*PROMPT:* Repeat all of the material exactly, with no line missing.

+===+

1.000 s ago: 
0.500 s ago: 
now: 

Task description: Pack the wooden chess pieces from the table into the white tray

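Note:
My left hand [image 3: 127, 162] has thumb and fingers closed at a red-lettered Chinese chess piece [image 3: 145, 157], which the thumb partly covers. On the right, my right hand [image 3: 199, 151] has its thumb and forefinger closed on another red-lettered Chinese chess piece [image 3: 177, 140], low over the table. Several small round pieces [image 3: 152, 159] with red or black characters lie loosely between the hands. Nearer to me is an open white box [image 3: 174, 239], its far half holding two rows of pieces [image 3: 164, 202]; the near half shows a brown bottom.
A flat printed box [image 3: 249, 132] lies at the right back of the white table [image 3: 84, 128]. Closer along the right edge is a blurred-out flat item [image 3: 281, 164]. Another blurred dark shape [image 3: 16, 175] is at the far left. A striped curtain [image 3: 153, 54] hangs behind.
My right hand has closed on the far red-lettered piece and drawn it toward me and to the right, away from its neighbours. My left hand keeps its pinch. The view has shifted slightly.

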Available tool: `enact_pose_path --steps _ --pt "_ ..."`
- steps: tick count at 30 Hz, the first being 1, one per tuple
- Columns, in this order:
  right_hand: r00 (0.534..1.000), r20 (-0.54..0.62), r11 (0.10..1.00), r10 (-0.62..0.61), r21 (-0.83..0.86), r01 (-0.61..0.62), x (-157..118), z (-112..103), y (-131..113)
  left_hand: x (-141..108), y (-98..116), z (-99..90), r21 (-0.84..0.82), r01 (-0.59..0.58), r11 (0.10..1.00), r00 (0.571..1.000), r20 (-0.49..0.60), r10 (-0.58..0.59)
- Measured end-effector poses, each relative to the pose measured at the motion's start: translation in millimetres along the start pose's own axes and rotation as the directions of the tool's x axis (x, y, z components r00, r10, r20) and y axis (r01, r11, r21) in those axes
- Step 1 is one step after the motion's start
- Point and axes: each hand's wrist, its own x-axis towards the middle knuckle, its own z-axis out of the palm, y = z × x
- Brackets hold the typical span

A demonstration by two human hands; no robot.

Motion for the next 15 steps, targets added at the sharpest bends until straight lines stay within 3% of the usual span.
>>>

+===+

*ANSWER SPACE:*
1.000 s ago: 
0.500 s ago: 
now: 

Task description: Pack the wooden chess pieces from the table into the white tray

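Note:
My left hand [image 3: 127, 162] has thumb and fingers closed at a red-lettered Chinese chess piece [image 3: 145, 157], which the thumb partly covers. On the right, my right hand [image 3: 199, 151] has its thumb and forefinger closed on another red-lettered Chinese chess piece [image 3: 177, 140], low over the table. Several small round pieces [image 3: 152, 159] with red or black characters lie loosely between the hands. Nearer to me is an open white box [image 3: 174, 239], its far half holding two rows of pieces [image 3: 164, 202]; the near half shows a brown bottom.
A flat printed box [image 3: 249, 132] lies at the right back of the white table [image 3: 84, 128]. Closer along the right edge is a blurred-out flat item [image 3: 281, 164]. Another blurred dark shape [image 3: 16, 175] is at the far left. A striped curtain [image 3: 153, 54] hangs behind.
My right hand has closed on the far red-lettered piece and drawn it toward me and to the right, away from its neighbours. My left hand keeps its pinch. The view has shifted slightly.
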
Available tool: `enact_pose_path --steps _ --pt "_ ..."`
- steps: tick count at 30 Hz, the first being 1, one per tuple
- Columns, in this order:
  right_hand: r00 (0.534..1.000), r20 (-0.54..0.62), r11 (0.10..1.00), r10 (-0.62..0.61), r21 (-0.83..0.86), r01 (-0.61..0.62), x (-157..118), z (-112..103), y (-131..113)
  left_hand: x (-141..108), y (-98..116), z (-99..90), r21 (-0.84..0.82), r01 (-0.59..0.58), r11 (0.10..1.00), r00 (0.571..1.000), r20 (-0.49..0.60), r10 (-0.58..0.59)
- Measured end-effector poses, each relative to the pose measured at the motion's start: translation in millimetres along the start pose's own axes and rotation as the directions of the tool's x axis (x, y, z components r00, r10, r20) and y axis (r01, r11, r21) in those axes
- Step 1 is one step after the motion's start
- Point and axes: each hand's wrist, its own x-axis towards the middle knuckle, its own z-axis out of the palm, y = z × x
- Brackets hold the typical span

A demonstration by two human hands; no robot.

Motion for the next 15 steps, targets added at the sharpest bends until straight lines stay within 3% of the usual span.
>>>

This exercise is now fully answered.